The director of the National Epidemiology Center, Marina Pollan, participated in 2014 in the preparation of cancer maps in Spain, with data on one million deaths registered between 1989 and 2008. Pollán highlights the “north-south gradient” evident in the new atlas and the worsening of the cancer map of lung in women. “It clearly reflects the effect that the tobacco epidemic has had on the female population in recent years,” he says. In his opinion, Martínez Beneito’s atlas is “a great work” that will allow experts to “generate hypotheses” about the roots of these deaths.
The National Atlas of Mortality in Spain It has been constructed with data on almost 10 million deaths between 1989 and 2014, obtained from the National Institute of Statistics (INE). The main data is a standardized and smoothed estimate of the risk of death for 75 causes of the 102 that the INE tabulates (those for which there are less than 10,000 deaths are not considered). The estimate is adjusted for the age of the inhabitants of the locality, to avoid that mortality seems higher where the people are older.
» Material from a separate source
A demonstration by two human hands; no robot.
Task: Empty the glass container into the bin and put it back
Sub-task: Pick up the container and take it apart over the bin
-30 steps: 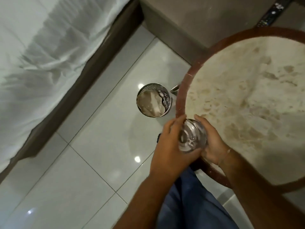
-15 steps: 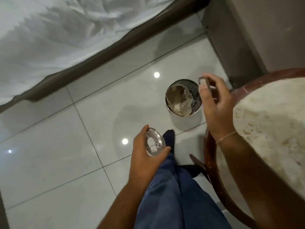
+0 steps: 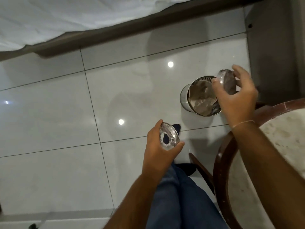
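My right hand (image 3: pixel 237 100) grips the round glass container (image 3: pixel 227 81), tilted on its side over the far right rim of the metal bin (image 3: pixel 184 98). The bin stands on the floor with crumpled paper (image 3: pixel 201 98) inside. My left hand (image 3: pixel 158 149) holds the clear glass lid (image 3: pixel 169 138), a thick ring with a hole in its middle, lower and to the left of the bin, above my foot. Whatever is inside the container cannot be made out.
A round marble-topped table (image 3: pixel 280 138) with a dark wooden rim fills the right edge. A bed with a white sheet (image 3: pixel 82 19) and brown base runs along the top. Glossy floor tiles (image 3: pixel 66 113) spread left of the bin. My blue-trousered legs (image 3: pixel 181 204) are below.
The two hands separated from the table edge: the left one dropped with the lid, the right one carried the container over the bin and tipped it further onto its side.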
In addition, to estimate the risk of each municipality and cause, a spatial modeling is used that assumes that nearby areas will resemble each other more than distant ones.
For each cause and each municipality, three data are reported: the standardized mortality ratio and the minimum and maximum values that define their 95% confidence interval. On the map, only the causes that have a risk at least 5% higher than expected (with that level of confidence) are colored in red. In green, the causes that have at least 5% less risk are colored.
The details of the methodology can be consulted on the atlas website made by the team of Miguel Ángel Martínez Beneito.